Work item: Only one stretch of the listing below is wanted. Give it again exactly, from the line with "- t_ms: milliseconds" through the line with "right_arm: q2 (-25".
[Start of Attachment]
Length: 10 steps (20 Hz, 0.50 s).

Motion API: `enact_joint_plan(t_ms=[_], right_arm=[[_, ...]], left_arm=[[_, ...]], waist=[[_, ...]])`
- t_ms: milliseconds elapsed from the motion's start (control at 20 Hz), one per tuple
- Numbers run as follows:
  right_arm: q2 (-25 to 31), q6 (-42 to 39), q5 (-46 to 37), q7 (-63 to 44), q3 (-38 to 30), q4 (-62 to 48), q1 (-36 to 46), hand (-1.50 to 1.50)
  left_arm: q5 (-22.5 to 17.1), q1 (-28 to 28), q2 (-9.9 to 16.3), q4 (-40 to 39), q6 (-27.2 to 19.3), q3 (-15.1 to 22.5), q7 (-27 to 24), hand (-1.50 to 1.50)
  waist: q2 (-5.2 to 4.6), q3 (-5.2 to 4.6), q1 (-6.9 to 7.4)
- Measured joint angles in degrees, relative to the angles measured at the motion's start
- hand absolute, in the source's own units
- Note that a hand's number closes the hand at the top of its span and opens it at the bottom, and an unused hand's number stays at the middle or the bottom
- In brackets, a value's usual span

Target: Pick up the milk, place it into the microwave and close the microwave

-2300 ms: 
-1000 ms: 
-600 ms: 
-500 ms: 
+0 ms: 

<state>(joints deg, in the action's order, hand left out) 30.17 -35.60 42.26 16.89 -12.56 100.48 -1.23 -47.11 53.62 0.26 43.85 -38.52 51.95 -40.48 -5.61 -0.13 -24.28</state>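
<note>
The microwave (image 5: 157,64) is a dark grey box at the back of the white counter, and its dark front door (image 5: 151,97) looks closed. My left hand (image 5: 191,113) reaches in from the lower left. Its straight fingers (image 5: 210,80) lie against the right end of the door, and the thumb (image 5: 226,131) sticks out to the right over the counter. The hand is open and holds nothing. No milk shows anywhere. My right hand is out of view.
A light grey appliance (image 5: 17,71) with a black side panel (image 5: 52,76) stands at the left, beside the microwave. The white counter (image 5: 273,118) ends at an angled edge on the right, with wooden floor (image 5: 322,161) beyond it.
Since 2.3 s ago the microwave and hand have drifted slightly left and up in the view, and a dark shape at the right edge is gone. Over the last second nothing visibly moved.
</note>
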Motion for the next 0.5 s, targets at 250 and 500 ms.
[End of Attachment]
Task response:
- t_ms: milliseconds elapsed from the motion's start (control at 20 Hz), one per tuple
- Numbers run as follows:
  right_arm: q2 (-25 to 31), q6 (-42 to 39), q5 (-46 to 37), q7 (-63 to 44), q3 (-38 to 30), q4 (-62 to 48), q1 (-36 to 46), hand (-1.50 to 1.50)

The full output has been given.